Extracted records
━━━━━━

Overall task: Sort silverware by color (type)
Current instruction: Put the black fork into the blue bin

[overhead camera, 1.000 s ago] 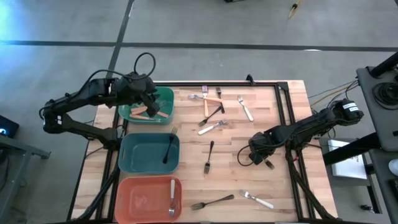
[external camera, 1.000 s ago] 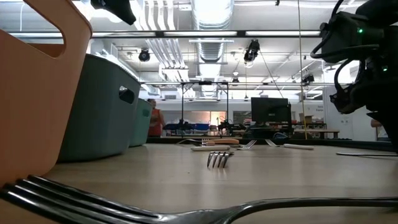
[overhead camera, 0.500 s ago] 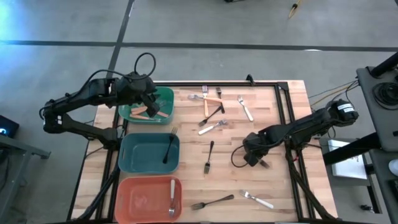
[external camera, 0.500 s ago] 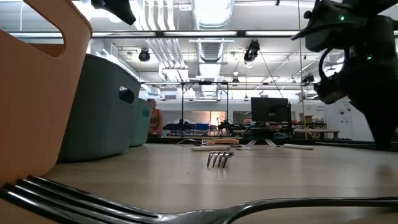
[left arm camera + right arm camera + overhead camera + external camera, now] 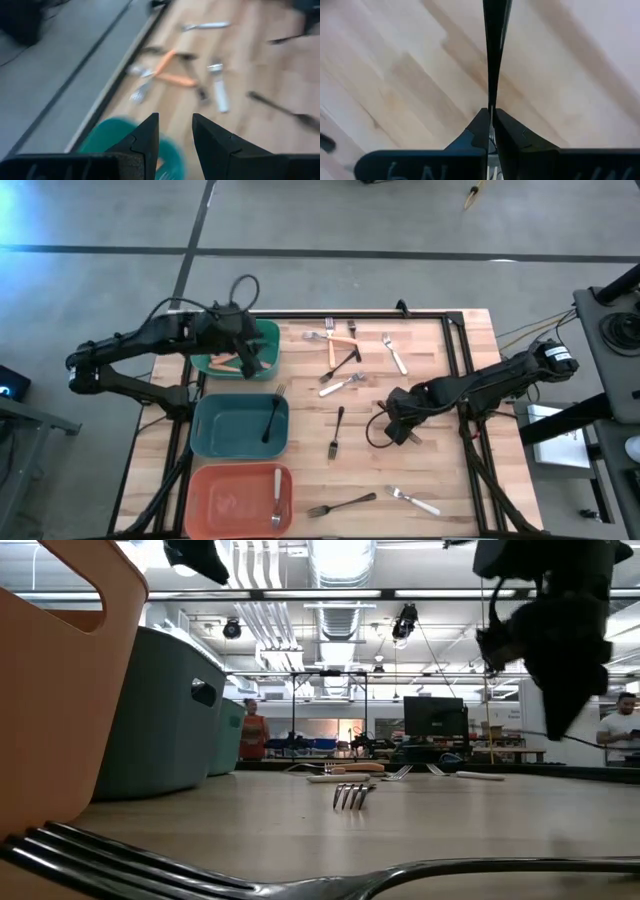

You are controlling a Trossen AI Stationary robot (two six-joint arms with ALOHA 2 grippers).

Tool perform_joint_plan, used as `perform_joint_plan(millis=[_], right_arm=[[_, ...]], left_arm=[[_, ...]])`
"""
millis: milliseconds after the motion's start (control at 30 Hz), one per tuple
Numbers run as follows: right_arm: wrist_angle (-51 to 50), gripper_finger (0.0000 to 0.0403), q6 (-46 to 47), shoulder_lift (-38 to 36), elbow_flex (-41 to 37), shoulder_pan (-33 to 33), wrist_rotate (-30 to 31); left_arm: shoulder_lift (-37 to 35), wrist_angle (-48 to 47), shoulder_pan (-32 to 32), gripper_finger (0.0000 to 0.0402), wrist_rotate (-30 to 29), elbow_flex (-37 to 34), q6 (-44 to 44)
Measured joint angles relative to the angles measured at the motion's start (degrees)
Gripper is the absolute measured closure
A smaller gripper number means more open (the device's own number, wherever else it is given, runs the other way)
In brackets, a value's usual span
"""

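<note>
Right gripper (image 5: 491, 131): clenched on a black fork (image 5: 495, 50); fork's long axis points straight away from the fingers.
Left gripper (image 5: 173, 137): fingers apart, empty, above green bin (image 5: 265, 340).

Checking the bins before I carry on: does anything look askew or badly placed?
One black fork in the teal bin leans on the far rim, tines poking out. The fork in the salmon bin lies flat inside.

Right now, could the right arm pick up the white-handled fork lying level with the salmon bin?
Probably not yet: the way looks clear, but the right end effector is shut on a black fork, so the white-handled fork must wait.
</note>
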Motion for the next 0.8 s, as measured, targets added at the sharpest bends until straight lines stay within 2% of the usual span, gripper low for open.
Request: perform_joint_plan(millis=[200,333,433,667,800], right_arm=[[-0.11,0.0394,-2.88,-0.42,4.33,-2.16,8.67],[0.05,0.0394,-7.41,-0.44,8.49,-5.05,15.27],[1.47,0.0394,-11.69,-0.44,12.30,-7.48,19.80],[9.54,0.0394,-25.34,0.42,20.62,-11.61,26.58],[14.00,0.0394,-33.55,1.97,24.11,-12.87,30.03]], left_arm=[[-0.38,23.64,0.03,0.0301,14.64,-14.38,-1.23],[0.70,41.95,0.03,0.0301,19.33,-22.13,-5.06],[2.00,51.98,0.03,0.0301,19.61,-25.35,-7.18],[6.33,64.31,0.06,0.0301,19.16,-26.01,-10.29],[8.70,70.93,0.10,0.0301,14.44,-26.01,-12.91]])
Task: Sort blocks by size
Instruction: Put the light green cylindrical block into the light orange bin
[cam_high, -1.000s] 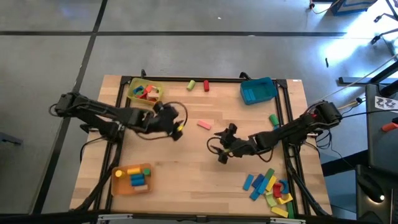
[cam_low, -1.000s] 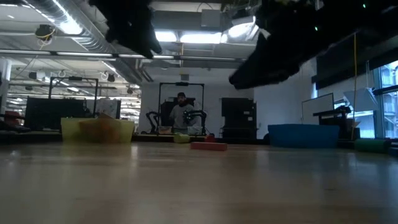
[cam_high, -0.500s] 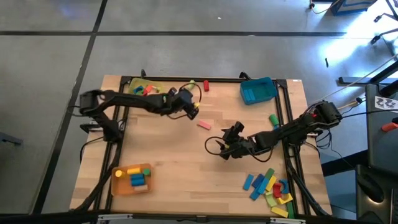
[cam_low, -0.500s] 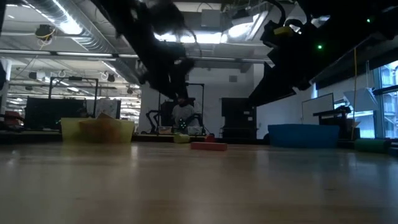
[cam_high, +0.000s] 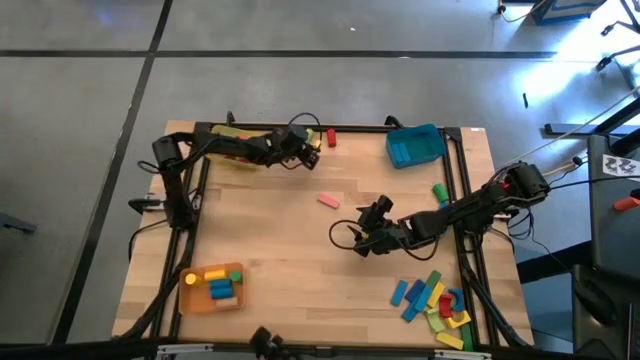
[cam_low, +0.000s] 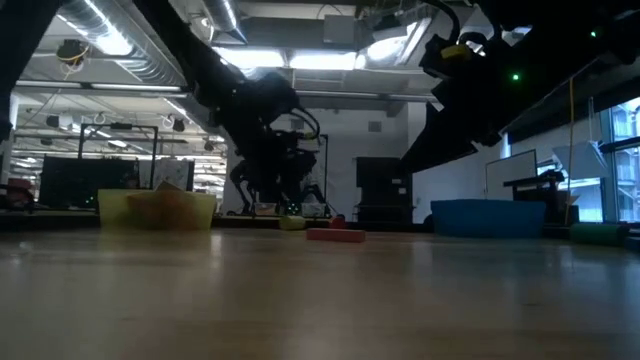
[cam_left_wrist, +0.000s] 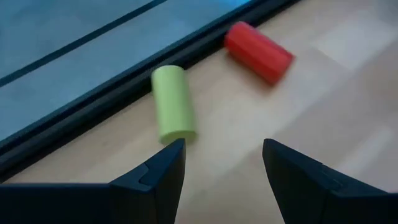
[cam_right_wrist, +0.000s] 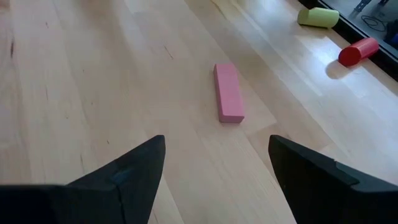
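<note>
At the table's far edge lie a green cylinder block (cam_left_wrist: 171, 112) and a red cylinder block (cam_left_wrist: 258, 53), both on their sides against the black frame rail. My left gripper (cam_left_wrist: 221, 165) is open and slants down just short of the green cylinder (cam_high: 308, 135), with nothing between its fingers. A pink bar block (cam_right_wrist: 228, 92) lies flat mid-table. My right gripper (cam_right_wrist: 217, 168) is open on the near-right side of the bar, above the wood and pointing at it (cam_high: 328, 200). More blocks (cam_high: 432, 300) lie heaped at the near right.
A yellow tray (cam_high: 232, 148) with blocks sits at the far left, partly under my left arm. A blue tray (cam_high: 415, 146) is at the far right, and an orange tray (cam_high: 212, 288) with blocks at the near left. A green block (cam_high: 440, 192) lies by the right rail.
My left gripper has swung from the table's left middle toward the far edge and to the right, sinking as it went, and now sits low by the green cylinder, still open. My right gripper has tipped a little in place. No block has moved.
</note>
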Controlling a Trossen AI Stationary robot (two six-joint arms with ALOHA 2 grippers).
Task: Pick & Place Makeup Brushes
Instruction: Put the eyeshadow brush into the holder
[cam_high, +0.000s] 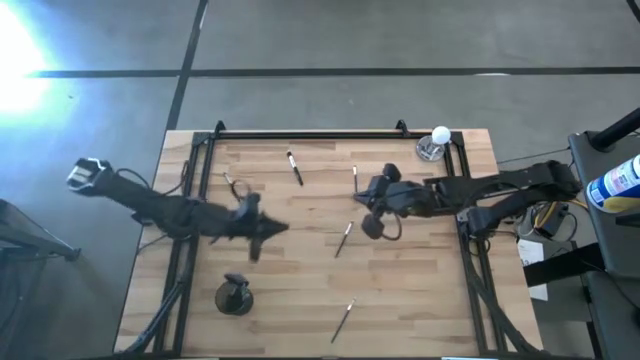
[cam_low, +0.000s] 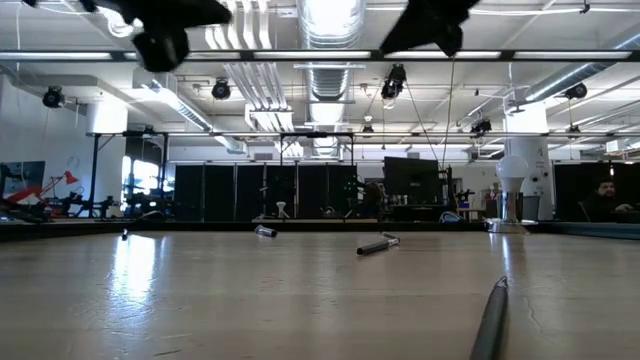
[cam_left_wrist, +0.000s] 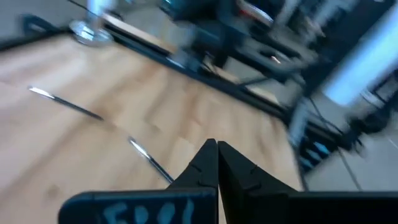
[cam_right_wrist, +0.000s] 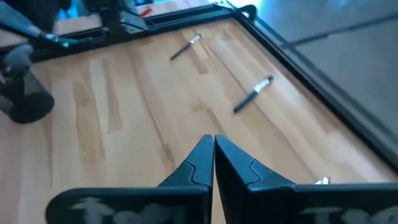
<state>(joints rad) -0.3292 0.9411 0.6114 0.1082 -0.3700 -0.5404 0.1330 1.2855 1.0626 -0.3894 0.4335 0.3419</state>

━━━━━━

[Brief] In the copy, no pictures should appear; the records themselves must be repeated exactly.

[Task output]
Overall task: Sort silverware by color (type)
Current instruction: Put the black fork into the blue bin

[overhead camera, 1.000 s ago] 
[external camera, 1.000 s ago] 
[overhead camera, 0.500 s ago] 
[external camera, 0.500 s ago] 
[left arm camera + right arm camera + overhead camera + external camera, now] 

You are controlling a Trossen AI Stationary robot (two six-joint arms with ALOHA 2 grippers).

Tool perform_joint_plan, used as `perform_joint_plan(millis=[_], right_arm=[[_, ...]], left_arm=[[_, ...]])`
"""
millis: milliseconds after the motion's start (control at 30 Hz), one per tuple
Numbers run as follows: right_arm: wrist_angle (-51 to 50), gripper_finger (0.0000 to 0.0403), q6 (-46 to 47), shoulder_lift (-38 to 36), elbow_flex (-41 to 37), shoulder_pan (-33 to 33), wrist_rotate (-30 to 31); left_arm: shoulder_lift (-37 to 35), wrist_angle (-48 to 47), shoulder_pan (-32 to 32), gripper_finger (0.0000 to 0.0402), wrist_rotate (-30 to 29), elbow_flex (-37 to 34), q6 (-44 to 44)
Measured joint angles relative to the angles measured at the motion's start (degrees)
Gripper is the absolute measured closure
A smaller gripper number means more open (the device's own number, wherever else it is given, runs the other way)
In brackets, a value's usual span
"""

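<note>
Right gripper (image 5: 491, 131): clenched on a black fork (image 5: 495, 50); fork's long axis points straight away from the fingers.
Left gripper (image 5: 173, 137): fingers apart, empty, above green bin (image 5: 265, 340).

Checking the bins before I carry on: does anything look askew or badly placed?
One black fork in the teal bin leans on the far rim, tines poking out. The fork in the salmon bin lies flat inside.

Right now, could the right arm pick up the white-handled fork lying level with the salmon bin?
Probably not yet: the way looks clear, but the right end effector is shut on a black fork, so the white-handled fork must wait.
</note>
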Motion for the next 0.8 s, as measured, targets added at the sharpest bends until straight lines stay within 2% of the usual span, gripper low for open.
Request: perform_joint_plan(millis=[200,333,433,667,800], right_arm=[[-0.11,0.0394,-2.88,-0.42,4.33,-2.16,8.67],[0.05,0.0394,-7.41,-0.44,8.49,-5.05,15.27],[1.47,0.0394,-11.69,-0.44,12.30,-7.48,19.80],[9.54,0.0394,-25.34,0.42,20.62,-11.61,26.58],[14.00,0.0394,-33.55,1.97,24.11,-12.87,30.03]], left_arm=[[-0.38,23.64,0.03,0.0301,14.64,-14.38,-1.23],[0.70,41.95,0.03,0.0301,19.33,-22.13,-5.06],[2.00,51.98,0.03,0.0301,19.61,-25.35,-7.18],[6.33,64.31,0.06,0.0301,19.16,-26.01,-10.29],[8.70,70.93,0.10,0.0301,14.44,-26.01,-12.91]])
Task: Sort blocks by size
Instruction: Put the light green cylindrical block into the light orange bin
[cam_high, -1.000s] 
[cam_low, -1.000s] 
[cam_high, -0.500s] 
[cam_low, -0.500s] 
[cam_high, +0.000s] 
[cam_low, +0.000s] 
[cam_left_wrist, +0.000s] 
[cam_right_wrist, +0.000s] 
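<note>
At the table's far edge lie a green cylinder block (cam_left_wrist: 171, 112) and a red cylinder block (cam_left_wrist: 258, 53), both on their sides against the black frame rail. My left gripper (cam_left_wrist: 221, 165) is open and slants down just short of the green cylinder (cam_high: 308, 135), with nothing between its fingers. A pink bar block (cam_right_wrist: 228, 92) lies flat mid-table. My right gripper (cam_right_wrist: 217, 168) is open on the near-right side of the bar, above the wood and pointing at it (cam_high: 328, 200). More blocks (cam_high: 432, 300) lie heaped at the near right.
A yellow tray (cam_high: 232, 148) with blocks sits at the far left, partly under my left arm. A blue tray (cam_high: 415, 146) is at the far right, and an orange tray (cam_high: 212, 288) with blocks at the near left. A green block (cam_high: 440, 192) lies by the right rail.
My left gripper has swung from the table's left middle toward the far edge and to the right, sinking as it went, and now sits low by the green cylinder, still open. My right gripper has tipped a little in place. No block has moved.
</note>
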Controlling a Trossen AI Stationary robot (two six-joint arms with ALOHA 2 grippers).
Task: Pick & Place Makeup Brushes
Instruction: Put the eyeshadow brush into the holder
[cam_high, +0.000s] 
[cam_low, +0.000s] 
[cam_left_wrist, +0.000s] 
[cam_right_wrist, +0.000s] 
<state>(joints rad) -0.3292 0.9411 0.6114 0.1082 -0.3700 -0.5404 0.1330 1.2855 1.0626 -0.3894 0.4335 0.3419</state>

The output given is complete.